WORK REQUEST » Your task is to write out the lines from the line containing "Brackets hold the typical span" through the last line of the material, exactly.
-------- SUPPLIED MATERIAL --------
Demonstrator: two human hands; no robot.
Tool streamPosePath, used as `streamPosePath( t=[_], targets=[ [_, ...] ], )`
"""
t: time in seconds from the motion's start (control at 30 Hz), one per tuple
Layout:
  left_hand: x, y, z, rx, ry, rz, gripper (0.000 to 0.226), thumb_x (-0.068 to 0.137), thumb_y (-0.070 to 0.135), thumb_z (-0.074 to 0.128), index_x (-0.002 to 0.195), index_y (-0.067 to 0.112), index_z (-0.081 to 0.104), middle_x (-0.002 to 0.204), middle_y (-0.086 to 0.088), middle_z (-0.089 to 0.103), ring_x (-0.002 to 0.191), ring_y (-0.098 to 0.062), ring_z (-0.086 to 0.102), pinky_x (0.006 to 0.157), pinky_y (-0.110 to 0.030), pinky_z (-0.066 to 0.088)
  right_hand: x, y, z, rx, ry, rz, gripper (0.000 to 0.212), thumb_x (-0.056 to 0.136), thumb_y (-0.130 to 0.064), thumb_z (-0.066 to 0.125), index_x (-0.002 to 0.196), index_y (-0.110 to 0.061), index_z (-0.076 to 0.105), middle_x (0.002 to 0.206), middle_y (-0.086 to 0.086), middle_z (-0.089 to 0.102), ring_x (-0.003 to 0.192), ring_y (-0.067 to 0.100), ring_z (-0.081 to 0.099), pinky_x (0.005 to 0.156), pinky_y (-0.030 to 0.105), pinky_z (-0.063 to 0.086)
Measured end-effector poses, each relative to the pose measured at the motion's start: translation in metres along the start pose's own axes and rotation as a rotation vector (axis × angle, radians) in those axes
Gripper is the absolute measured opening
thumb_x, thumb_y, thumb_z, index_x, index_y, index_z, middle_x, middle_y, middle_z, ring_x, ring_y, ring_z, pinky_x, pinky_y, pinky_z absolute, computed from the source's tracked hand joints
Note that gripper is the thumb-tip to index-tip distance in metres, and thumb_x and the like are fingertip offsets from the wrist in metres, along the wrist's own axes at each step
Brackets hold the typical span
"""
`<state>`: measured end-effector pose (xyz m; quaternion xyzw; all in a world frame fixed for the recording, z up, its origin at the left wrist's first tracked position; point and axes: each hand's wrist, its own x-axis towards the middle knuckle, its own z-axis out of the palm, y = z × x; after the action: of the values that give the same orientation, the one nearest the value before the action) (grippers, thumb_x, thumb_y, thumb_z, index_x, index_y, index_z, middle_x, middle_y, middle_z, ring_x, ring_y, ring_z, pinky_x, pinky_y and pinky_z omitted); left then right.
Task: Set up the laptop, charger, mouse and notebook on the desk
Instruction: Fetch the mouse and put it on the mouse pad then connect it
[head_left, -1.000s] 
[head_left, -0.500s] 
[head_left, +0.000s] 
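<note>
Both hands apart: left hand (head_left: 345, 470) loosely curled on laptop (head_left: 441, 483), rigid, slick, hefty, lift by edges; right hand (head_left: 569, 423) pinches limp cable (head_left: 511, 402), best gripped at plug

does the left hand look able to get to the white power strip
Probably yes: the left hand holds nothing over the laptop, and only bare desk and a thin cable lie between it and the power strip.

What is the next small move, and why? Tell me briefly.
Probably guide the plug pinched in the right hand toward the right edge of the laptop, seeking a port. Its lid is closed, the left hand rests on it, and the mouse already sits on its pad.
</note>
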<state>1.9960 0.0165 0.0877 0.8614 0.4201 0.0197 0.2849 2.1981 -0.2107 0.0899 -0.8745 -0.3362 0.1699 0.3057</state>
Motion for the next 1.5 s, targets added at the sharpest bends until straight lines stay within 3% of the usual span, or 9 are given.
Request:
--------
TASK RESULT »
Brackets hold the typical span
"""
`<state>`: measured end-effector pose (xyz m; quaternion xyzw; all in a world frame fixed for the recording, z up, its origin at the left wrist's first tracked position; point and axes: each hand's wrist, its own x-axis towards the middle knuckle, its own z-axis out of the palm, y = z × x; after the action: of the values that give the same orientation, the one nearest the value before the action) (grippers, thumb_x, thumb_y, thumb_z, index_x, index_y, index_z, middle_x, middle_y, middle_z, ring_x, ring_y, ring_z, pinky_x, pinky_y and pinky_z omitted); left then right.
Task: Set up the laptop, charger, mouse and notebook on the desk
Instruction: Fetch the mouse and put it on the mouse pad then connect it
[head_left, -1.000s] 
[head_left, -0.500s] 
[head_left, +0.000s] 
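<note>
Both hands apart: left hand (head_left: 345, 470) loosely curled on laptop (head_left: 441, 483), rigid, slick, hefty, lift by edges; right hand (head_left: 569, 423) pinches limp cable (head_left: 511, 402), best gripped at plug

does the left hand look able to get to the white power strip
Probably yes: the left hand holds nothing over the laptop, and only bare desk and a thin cable lie between it and the power strip.

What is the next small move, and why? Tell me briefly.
Probably guide the plug pinched in the right hand toward the right edge of the laptop, seeking a port. Its lid is closed, the left hand rests on it, and the mouse already sits on its pad.
</note>
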<state>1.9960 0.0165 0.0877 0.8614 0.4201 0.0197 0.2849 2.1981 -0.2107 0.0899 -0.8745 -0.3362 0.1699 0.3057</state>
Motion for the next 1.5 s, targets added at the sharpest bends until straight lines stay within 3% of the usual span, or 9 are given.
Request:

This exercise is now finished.